I crossed my arms. “You’re mocking me.”
“You are a mockery of sense. I assure you, given time and devested of the ridiculous notion that you have to die with your…” he scoffed and rolled his eyes. “Mate, he would find happiness. Another lover, maybe even more than one. Marry, have children, grow old in happiness as millions of have done before him.”
“No, he wouldn’t! That’s not who he is. He’d mourn me until he dies!”
He shook his head. “It is exhausting talking to someone with such a narrow view of things. Why does mourning have to devour one’s entire life?”
“Because we’re mates!”
He nodded and tilted his head. “You have not even consummated your relationship. You really think the mate bond as werewolves call it would drag you into the afterlife in the event of his death?”
“Mate bonds are more than sex.”
“I will take your evasion as a no.” He shook his head. “Look, I would not usually bother to impart so much wisdom on someone who cannot and will not absorb it, but in your case, it is relevant and a fact you need to understand.”
“I don’t need to understand anything. You’re just trying to tell me that Candido doesn’t love me, and he does. And we’re mates, and we’re going to be together forever!” I sniffled. “If one of us dies before the other, the other will follow soon after so we can be together in the afterlife. I don’t care what you say. I know the truth.”
He pursed his lips. “Do you mourn the relationship you could have had with your mother?”
My jaw trembled, at the thought. Once, I had. I’d longed to meet her, to know her, but now… I didn’t. She was a vampire. Candido’s enemy. My enemy and the sister of this madman holding me hostage in this tower filled with monsters.
He smirked. “Not if it meant that you couldn’t be with Candido, hm? I assure you she mourns the relationship she could not have with you, but she does not want you to join her in death…” He turned. “The love of my eternity passed on, yet never would she want me to hasten my death to be with her again nor stop living because she was not here.”

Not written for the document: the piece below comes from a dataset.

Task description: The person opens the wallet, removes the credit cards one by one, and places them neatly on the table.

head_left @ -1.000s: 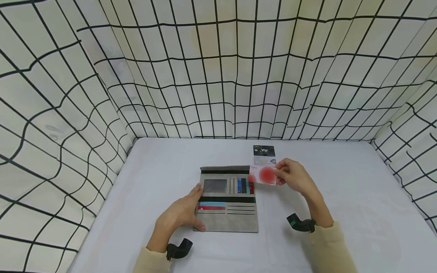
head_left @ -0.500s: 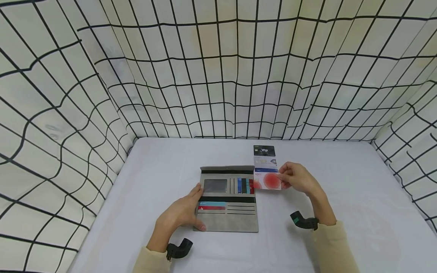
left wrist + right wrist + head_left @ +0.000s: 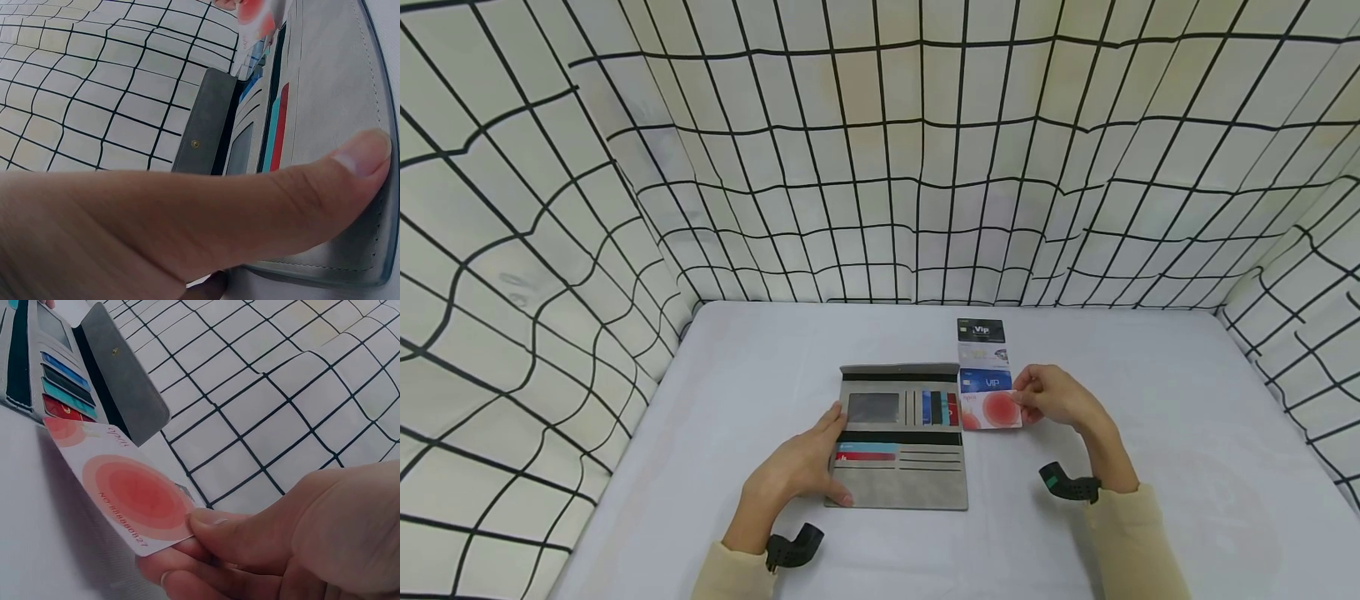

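Note:
A grey wallet (image 3: pixel 895 487) lies unfolded on the table, with several cards tucked in its slots. My left hand (image 3: pixel 797 462) rests on its left side, the thumb (image 3: pixel 325 187) stretched straight over the lower panel in the left wrist view. Between thumb and fingers, my right hand (image 3: pixel 1056 398) pinches the right end of a white card with red circles (image 3: pixel 992 410), just right of the wallet. Above that card lie a blue VIP card (image 3: pixel 985 381), a silver card (image 3: pixel 981 356) and a black Vip card (image 3: pixel 981 331) in a column.
A white cloth covers the table (image 3: pixel 737 358). Black-gridded white panels (image 3: pixel 880 208) rise behind it and at both sides. A black wrist camera (image 3: pixel 793 547) sits on the left wrist, another camera (image 3: pixel 1070 485) on the right. In the wallet, a blue-and-red card pair (image 3: pixel 865 452) shows at lower left.
My right hand has drawn the red-circle card down and slightly right, uncovering the silver card and then the blue VIP card. The left hand and wallet stay put.

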`<state>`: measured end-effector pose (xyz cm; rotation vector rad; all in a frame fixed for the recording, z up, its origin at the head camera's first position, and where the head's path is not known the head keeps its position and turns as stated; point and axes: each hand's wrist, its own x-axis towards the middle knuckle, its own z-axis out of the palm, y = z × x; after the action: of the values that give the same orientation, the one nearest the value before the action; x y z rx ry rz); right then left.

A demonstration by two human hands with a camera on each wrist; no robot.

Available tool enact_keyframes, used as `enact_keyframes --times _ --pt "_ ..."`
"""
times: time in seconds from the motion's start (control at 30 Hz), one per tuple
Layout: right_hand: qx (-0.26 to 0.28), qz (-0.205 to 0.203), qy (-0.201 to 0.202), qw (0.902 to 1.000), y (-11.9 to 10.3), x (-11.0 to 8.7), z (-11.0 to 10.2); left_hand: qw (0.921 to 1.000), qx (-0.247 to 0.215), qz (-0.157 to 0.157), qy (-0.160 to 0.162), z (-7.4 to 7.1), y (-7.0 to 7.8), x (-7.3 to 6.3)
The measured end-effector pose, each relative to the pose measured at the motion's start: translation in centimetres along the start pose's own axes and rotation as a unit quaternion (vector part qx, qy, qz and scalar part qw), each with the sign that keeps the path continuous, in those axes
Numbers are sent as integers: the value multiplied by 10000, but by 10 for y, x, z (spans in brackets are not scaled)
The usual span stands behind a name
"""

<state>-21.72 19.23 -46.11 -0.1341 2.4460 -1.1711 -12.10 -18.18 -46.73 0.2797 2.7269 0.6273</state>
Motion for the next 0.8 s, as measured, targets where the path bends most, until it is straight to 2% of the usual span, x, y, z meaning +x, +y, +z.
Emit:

“It doesn’t sound like love,” I said.
He scoffed. “And you believe only in the melodramatic. I have no wish to further debate this with you.”
“It’s not a debate. No one can talk to the dead! You’re just crazy.”

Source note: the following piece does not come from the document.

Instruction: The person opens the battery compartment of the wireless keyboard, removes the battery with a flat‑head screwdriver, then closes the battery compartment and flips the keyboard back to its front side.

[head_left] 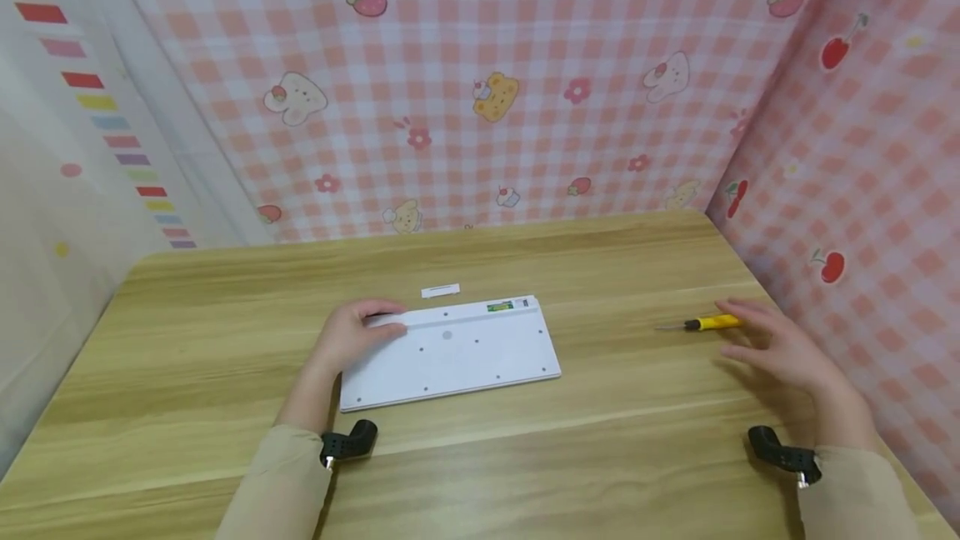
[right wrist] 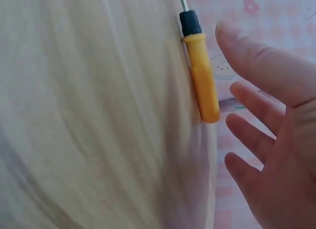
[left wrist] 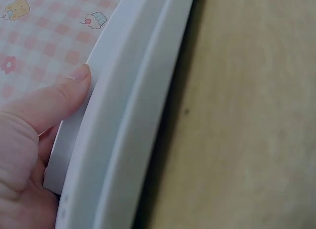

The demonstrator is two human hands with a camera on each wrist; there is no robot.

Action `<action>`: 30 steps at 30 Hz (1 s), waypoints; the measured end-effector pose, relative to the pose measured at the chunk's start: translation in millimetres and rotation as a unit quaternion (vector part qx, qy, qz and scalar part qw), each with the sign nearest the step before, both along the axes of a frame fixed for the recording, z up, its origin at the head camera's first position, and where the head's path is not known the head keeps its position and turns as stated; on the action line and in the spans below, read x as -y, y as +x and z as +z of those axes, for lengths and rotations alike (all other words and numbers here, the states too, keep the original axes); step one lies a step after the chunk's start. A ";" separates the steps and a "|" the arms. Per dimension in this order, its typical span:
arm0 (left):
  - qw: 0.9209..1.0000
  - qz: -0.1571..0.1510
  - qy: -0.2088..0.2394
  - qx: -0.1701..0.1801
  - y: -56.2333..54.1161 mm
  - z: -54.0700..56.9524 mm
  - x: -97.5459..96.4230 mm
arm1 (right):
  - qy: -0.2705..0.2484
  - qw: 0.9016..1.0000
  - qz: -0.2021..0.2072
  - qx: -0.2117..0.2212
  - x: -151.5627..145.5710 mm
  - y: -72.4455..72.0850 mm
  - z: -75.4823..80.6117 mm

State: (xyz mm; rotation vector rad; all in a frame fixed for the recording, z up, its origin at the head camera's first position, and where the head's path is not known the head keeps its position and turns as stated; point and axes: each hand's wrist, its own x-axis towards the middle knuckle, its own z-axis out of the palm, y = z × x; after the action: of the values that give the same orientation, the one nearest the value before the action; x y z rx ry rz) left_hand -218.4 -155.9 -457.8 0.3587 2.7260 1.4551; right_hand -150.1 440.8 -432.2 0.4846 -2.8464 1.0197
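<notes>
A white keyboard [head_left: 457, 365] lies underside up on the table, small dark screws dotted over its back. Near its far right corner, a green battery [head_left: 499, 307] shows in the uncovered compartment. My left hand [head_left: 351, 338] grips the far left part of the keyboard, thumb on the upper face and fingers round the far edge; in the left wrist view the thumb [left wrist: 64, 98] presses its side. My right hand [head_left: 780, 348] hovers beside a yellow screwdriver [head_left: 716, 322] with a black collar, fingers spread and apart from the handle in the right wrist view.
Just behind the keyboard lies a small white cover piece [head_left: 440, 291]. The wooden table [head_left: 525, 457] ends against a pink checked curtain [head_left: 450, 148] at the back, with another checked curtain [head_left: 862, 190] along the right side.
</notes>
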 end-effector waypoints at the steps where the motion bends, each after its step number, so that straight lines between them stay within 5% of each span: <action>1: 1.000 0.000 0.001 0.001 0.0 0.0 0.2 | 0.000 1.000 0.005 0.003 -1.7 -0.8 -1.2; 11: 1.000 -0.001 0.002 0.008 1.0 -0.4 -0.1 | -0.039 0.994 0.072 -0.073 -7.4 -20.8 -19.8; 24: 1.000 0.001 0.004 -0.002 1.4 -2.2 2.2 | 0.024 0.999 -0.013 -0.026 -3.0 -21.7 -20.3; 30: 1.000 0.000 0.009 -0.003 1.0 -2.9 1.2 | 0.001 0.998 -0.024 -0.060 -5.5 -20.0 -26.3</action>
State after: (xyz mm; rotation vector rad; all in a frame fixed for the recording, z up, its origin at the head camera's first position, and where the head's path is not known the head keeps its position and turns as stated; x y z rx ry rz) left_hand -217.4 -157.0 -460.7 0.3626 2.7191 1.4814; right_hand -170.1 446.3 -458.5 0.4573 -2.7395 0.9473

He eyed me and smiled. “Well, perhaps when you finally get yourself killed during your escape, you’ll be able to ask her yourself and see what the truth is… or maybe you will simply realize it when Candido dies and you have no knowledge of it.”

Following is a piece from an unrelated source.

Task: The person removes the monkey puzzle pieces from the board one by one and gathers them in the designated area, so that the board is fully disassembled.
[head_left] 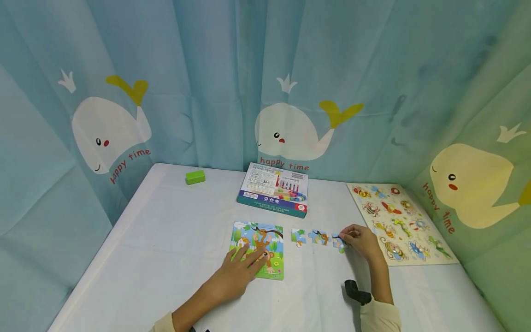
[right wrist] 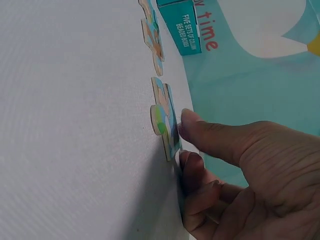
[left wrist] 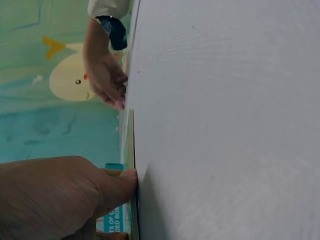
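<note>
A monkey jigsaw puzzle (head_left: 275,258) in a board lies on the white table, its lower left covered by my left hand (head_left: 236,276), which rests on it with fingers spread. In the left wrist view, the left thumb (left wrist: 120,187) lies at the board's edge. Off to the right, my right hand (head_left: 365,242) pinches a loose puzzle piece (right wrist: 164,112) near its right end, thumb and fingertips right at the edge. A middle piece with a monkey's face (head_left: 319,238) lies left of it, and beyond that a blue-and-green piece (head_left: 297,236).
Behind the puzzle lies a flat box of beads (head_left: 271,207). A green block (head_left: 195,177) sits at the back left. On the right is a board of insect pictures (head_left: 400,230). A curtain with printed whales (head_left: 290,131) stands around the table's back and sides.
</note>
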Available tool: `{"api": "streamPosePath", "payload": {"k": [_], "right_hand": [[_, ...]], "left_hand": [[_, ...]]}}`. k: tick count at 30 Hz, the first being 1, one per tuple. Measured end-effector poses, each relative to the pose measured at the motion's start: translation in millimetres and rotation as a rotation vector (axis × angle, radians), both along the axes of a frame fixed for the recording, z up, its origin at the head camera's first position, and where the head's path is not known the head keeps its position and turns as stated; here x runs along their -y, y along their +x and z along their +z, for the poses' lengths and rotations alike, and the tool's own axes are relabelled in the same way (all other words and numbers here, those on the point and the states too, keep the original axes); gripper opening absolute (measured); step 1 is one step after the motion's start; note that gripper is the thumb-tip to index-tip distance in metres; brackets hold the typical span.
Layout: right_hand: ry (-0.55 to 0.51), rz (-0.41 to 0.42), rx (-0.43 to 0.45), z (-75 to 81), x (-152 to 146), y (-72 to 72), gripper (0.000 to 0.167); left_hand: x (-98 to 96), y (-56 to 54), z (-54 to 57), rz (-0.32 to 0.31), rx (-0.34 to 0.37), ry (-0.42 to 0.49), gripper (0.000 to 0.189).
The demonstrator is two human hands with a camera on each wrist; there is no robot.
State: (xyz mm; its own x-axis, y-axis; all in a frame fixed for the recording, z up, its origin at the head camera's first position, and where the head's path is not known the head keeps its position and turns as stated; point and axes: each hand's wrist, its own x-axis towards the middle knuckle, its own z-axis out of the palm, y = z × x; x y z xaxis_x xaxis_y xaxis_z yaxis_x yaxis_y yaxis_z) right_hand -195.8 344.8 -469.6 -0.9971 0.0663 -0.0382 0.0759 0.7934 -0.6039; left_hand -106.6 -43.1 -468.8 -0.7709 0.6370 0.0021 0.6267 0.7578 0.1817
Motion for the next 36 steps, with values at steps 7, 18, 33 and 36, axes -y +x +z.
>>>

My heart lurched. “You can’t!”
He turned and vanished. I stood, struggling to my feet. I felt… better. Restored somehow having seen Candido, having heard his voice calling for me. I turned back down the hallway. My heart was racing, but I ran forward into the dark. Whatever was out there, I would just have to face it if I was going to see Candido again. I wouldn’t let Ian kill him. I wouldn’t let them take him from me. I ran through the darkness. Rather than the caves, there were stairs leading me down to the lower floors. The lower I went, the colder it grew until my breath hung in the air. I slipped on the bottom step and fell into a room that reeked of blood and rotting flesh.
The large beast turned to me with familiar eyes. It was the same lumbering creature that had been dead in the forest after Candido dropped me in the forest. It turned with a furious roar that shook the ground and I braced myself.
Nearby I saw the glint of a dagger or a sword, and I lunged for it as it rushed across the room with heavy lumbering steps. I dodged the swipe of its claws and tried to stab it, but the blade trembled and snapped as it turned back and flung me across the room.